Forastero cocoa is bulk cocoa. In world cocoa market, a strict distinction is made between bulk cocoa (Forastero) and fine flavour cocoa (Trinitario, Arriba Nacional and Criollo). The spread of high-yielding, low-maintenance bulk cocoa varieties, such as the Forastero variety »CCN 51«, is increasingly threatening the cultivation of original fine or flavour cocoas in the regions of origin along the equator.

Cocoa from the Forastero group comes from Amazonia. In the trade, Forastero cocoa is actually only understood as bulk cocoa from West Africa (the Ivory Coast, Ghana, Nigeria or Cameroon). This bulk cocoa comes from the eastern regions of Amazonia ( therefore also called "Lower Amazon Forastero"), mainly Brazil. From there the very productive and robust Forasteros were shipped to West Africa from 1822 onwards. They are the basis for over 70 percent of today's world harvest.

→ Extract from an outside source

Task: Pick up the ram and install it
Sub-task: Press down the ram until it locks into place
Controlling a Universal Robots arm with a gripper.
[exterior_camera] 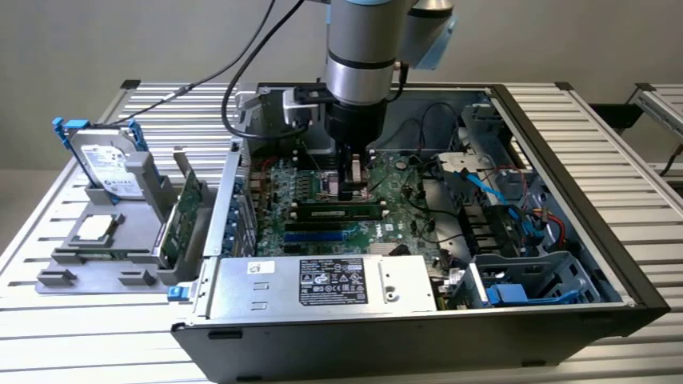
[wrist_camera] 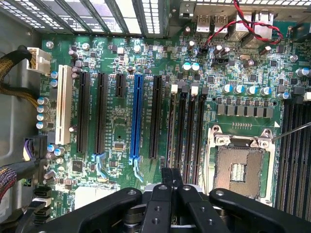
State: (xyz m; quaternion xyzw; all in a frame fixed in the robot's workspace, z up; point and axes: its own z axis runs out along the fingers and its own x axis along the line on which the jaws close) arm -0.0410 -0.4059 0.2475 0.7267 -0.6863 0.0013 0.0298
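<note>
**Pincer down on the board, ram seated in a slot**

The pincer (exterior_camera: 350,192) is inside the open case (exterior_camera: 597,232), fingers together, its tip low over the motherboard (exterior_camera: 405,200). In the wrist view the black fingers (wrist_camera: 170,182) meet with nothing between them, hovering by the row of dark memory slots (wrist_camera: 187,131) beside the CPU socket (wrist_camera: 240,167).

The ram (exterior_camera: 339,212) lies lengthwise in a slot just in front of the pincer tip, toward the power supply (exterior_camera: 325,282). Judging from that, the pick-up and placing look done; whether the stick is pressed fully home and its latches are shut is not clear. Whether the tip touches the stick or sits just beside it cannot be told either.

Outside the case, on the exterior view's left, a grey holder (exterior_camera: 101,256) on the counter (exterior_camera: 64,336) carries a hard drive (exterior_camera: 107,164) and an expansion card (exterior_camera: 187,212).

The arm blocks the board behind the pincer, and the pincer's body hides the board under it in the wrist view.
</note>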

Among cocoa experts, however, the group of Forastero cocoa is divided into further groups and includes wild forms, but these are not traded. Cocoa from the western regions and upper Amazon rivers and e.g. Orinocos are called "Upper Amazon Forasteros" and cocoa from the lower, eastern river regions is called "Lower Amazon Forasteros". They differ clearly: Already 3000 years ago, few fruits of the "Upper Amazon Forasteros" were brought over the Andes as far as up to Mexico. Through breeding, the now independent fine flavour cocoa group of Criollo cocoas has developed from this.

Much later, about 500 years ago, other fruits were spread to Ecuador and there the Nacional group with fine flavour cocoa developed. All the original forms of cocoa can be found in the upper reaches of the Amazonian rivers.